Love this bag!  I am so happy that they FINALLY made it a crossbody.  I am thinking of getting black - have you worn it - do you love it as much after you took it out for a spin?


----------



## Tanna69

chefmom said:


> Love this bag!  I am so happy that they FINALLY made it a crossbody.  I am thinking of getting black - have you worn it - do you love it as much after you took it out for a spin?


I haven't worn it yet, I'll probably wear it for dinner on Thursday for the first time. I definitely love it, and I am so excited that the new version can be worn crossbody.


----------



## budsofmay

It's so gorgeous. Love love love the color!


----------



## Keepall_in_TM

Your bag is amazing. I really want to have a goyard piece as well.

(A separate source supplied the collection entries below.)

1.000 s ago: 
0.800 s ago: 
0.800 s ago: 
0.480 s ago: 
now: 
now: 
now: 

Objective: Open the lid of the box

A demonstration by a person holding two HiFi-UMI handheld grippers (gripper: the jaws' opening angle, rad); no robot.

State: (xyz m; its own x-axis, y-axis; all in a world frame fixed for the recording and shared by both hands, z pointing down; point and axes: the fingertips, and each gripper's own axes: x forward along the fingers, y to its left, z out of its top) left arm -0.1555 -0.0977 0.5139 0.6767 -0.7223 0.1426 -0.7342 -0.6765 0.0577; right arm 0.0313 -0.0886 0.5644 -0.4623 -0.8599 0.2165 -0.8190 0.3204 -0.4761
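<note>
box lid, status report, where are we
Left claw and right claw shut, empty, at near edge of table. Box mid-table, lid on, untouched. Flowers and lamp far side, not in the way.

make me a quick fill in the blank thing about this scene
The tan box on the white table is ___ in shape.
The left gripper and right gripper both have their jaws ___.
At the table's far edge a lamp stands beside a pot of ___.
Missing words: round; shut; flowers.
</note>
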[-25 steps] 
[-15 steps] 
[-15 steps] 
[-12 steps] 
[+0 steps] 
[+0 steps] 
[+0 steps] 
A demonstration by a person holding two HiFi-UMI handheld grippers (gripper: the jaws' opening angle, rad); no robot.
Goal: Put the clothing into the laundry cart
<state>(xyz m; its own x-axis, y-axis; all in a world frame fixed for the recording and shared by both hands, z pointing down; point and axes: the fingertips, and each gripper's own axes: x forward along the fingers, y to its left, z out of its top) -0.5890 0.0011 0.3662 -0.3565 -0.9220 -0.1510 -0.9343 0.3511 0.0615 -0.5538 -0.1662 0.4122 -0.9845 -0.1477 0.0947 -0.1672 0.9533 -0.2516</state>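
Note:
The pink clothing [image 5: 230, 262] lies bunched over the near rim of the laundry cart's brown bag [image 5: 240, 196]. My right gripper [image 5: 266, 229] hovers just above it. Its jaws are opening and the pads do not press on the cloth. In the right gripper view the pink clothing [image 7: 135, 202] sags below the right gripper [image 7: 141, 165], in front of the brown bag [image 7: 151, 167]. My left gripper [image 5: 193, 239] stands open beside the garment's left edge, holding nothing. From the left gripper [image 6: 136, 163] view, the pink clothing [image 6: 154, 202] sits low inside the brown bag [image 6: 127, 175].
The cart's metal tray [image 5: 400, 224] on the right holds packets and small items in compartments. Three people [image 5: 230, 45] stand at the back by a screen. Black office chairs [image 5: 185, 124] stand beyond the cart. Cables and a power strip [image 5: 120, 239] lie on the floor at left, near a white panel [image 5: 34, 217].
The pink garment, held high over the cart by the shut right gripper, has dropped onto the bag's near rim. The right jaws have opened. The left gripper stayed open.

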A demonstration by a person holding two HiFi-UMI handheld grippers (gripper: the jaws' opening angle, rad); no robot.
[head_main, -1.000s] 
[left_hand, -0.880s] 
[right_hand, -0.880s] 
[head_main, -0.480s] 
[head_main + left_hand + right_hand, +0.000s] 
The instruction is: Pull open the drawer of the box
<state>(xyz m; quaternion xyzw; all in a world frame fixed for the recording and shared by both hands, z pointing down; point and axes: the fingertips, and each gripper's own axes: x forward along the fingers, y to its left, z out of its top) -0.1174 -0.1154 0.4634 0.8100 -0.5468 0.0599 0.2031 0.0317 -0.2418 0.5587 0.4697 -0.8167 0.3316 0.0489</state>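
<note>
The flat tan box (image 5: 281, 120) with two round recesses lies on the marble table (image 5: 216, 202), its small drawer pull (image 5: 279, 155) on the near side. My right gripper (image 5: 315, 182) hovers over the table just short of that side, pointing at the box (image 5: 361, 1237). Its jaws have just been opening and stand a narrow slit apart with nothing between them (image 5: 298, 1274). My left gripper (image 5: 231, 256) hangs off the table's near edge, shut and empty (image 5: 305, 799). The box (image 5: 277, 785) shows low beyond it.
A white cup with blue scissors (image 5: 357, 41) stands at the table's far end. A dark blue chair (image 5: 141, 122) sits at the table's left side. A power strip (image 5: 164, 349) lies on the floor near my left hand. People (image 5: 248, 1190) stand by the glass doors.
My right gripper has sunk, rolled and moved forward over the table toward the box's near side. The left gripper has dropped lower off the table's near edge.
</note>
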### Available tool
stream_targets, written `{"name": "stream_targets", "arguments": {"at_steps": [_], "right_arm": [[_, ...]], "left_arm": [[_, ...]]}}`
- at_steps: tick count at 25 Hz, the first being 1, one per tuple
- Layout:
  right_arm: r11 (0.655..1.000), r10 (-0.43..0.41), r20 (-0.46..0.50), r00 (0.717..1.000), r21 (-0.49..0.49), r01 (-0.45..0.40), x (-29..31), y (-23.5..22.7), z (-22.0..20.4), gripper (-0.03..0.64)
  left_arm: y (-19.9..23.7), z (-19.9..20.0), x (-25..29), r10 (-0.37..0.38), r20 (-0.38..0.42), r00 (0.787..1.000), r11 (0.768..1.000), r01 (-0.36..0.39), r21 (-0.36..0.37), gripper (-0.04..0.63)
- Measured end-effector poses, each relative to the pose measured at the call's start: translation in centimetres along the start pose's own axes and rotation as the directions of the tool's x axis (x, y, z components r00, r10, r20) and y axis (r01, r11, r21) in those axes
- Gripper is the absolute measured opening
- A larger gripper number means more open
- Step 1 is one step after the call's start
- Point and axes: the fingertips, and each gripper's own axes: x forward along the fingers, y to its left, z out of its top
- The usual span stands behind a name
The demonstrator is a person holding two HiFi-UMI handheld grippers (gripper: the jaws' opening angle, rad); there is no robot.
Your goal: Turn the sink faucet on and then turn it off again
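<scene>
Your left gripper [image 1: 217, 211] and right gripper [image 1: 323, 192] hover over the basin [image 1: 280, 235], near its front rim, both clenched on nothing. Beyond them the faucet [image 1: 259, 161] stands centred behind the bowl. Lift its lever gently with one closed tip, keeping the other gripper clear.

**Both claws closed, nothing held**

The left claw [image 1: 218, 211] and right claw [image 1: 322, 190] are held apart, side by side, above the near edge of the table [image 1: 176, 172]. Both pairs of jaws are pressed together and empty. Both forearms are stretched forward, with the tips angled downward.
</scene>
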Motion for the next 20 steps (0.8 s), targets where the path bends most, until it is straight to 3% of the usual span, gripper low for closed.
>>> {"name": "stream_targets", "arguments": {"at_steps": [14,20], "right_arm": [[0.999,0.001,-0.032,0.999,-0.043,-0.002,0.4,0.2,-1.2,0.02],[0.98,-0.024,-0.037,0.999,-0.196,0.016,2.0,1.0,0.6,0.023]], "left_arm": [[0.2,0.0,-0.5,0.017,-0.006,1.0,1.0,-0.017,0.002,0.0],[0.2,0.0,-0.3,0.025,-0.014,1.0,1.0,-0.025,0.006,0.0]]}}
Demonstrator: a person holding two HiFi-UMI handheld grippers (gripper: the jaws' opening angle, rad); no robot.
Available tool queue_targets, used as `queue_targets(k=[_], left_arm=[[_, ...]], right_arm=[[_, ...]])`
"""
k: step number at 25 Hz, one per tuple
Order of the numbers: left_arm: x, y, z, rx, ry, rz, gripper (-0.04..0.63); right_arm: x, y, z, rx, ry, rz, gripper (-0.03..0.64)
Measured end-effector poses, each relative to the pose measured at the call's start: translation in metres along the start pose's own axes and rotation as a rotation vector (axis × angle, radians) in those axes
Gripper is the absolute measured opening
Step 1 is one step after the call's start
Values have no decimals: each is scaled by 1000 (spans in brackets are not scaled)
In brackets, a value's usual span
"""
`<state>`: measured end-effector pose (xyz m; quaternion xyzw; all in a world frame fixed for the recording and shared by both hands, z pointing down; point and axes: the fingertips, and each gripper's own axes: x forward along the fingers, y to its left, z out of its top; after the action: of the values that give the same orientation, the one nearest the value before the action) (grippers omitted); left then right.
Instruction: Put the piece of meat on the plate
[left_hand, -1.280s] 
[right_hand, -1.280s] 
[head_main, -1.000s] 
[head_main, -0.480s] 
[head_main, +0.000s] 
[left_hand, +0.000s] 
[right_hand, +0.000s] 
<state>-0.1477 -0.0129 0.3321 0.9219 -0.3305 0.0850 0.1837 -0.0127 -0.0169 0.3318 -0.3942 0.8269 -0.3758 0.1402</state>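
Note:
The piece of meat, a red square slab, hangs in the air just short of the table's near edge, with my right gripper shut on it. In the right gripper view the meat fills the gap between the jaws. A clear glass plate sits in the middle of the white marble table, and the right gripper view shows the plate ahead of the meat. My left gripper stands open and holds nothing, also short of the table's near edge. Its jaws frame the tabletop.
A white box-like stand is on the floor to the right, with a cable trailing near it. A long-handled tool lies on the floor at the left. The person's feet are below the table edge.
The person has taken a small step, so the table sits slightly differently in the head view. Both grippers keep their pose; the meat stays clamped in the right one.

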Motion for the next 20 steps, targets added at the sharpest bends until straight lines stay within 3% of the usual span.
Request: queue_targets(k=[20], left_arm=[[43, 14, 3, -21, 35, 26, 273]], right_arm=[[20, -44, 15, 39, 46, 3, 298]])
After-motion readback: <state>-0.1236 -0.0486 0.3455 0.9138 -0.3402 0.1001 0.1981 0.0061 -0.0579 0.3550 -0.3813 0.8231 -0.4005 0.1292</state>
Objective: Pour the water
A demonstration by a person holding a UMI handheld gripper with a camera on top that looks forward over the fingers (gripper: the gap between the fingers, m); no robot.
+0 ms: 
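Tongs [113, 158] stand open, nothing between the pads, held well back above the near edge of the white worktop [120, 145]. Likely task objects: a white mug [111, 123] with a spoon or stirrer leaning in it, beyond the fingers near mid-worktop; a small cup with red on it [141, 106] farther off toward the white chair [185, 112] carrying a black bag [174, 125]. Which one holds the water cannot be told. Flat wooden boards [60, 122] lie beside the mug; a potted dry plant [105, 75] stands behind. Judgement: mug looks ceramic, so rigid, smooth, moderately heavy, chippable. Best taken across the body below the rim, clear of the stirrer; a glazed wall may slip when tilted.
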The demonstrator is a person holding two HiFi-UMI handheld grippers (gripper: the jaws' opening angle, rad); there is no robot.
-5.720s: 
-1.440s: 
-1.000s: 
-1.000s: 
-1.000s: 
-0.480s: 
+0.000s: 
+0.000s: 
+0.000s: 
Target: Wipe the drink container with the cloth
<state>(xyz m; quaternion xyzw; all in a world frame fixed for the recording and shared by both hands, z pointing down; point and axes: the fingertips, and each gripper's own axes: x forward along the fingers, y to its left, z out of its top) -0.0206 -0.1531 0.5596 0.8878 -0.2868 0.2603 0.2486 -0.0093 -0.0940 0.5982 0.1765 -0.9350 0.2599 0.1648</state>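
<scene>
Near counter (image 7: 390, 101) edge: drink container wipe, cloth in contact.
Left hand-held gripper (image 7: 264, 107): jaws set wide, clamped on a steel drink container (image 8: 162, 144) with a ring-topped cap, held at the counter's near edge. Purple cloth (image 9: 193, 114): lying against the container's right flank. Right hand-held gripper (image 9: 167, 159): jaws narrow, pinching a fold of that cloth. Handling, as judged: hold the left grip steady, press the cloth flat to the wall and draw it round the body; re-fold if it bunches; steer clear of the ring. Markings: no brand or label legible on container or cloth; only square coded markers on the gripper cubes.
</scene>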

If I go to Paris I will visit the store.


----------



## yoshikitty

You have a very beautiful bag, congrats!
I tried the bag in yellow and it looks stunning. Unfortunately yellow is not my colour and they didn't have any other colour in store.


----------



## Tanna69

Tanna69 said:


> I haven't worn it yet, I'll probably wear it for dinner on Thursday for the first time. I definitely love it, and I am so excited that the new version can be worn crossbody.


----------



## MrGoyard

So beautiful! Congrats!


----------



## Tanna69

MrGoyard said:


> So beautiful! Congrats!


Thank you!


----------



## Getdona

So pretty. Still researching about goyard before taking the plunge. This 233 bag is perfect. Do you mind sharing how much the price is? In usd. Thank you


----------



## Tanna69

Hi there, 3575 Euro at the Boutique in Paris, so approx. 4000 USD


----------



## yoshikitty

Tanna69 said:


> Hi there, 3575 Euro at the Boutique in Paris, so approx. 4000 USD



Hi! I wonder if you carry the bag mostly crossbody or on the shoulder? 
Do you think it's a bit too boxy?


----------



## Tanna69

Hi! I carry it crossbody. This new version comes with a long shoulder strap, I love to carry it crossbody. I don't think it's too boxy, I really like the size, it does fit all my essentials.


----------



## countryroad

This bag is at the top of my wishlist! Love it.


----------



## Tanna69

countryroad said:


> This bag is at the top of my wishlist! Love it.


Thank you


----------



## BleuSaphir

Lovely bag!


----------



## pandasnow

Beautiful!


----------



## galaxium

@Tanna69 you said it was 3575 euros - is this for the classic or color version? I know you have the navy blue but I'm shocked it was that cheap. 

The NYC shop told me prices were $4250 for classic and $5100 for color.


----------



## Tanna69

galaxium said:


> @Tanna69 you said it was 3575 euros - is this for the classic or color version? I know you have the navy blue but I'm shocked it was that cheap.
> 
> The NYC shop told me prices were $4250 for classic and $5100 for color.


Dear galaxium,  yes, it was 3575 Euros at the Paris boutique last year (October 2021) for the special color (navy blue). Goyard is more expensive in the US, and maybe they had a price increase in 2022. I really love the bag, but $5100 is a lot ...


----------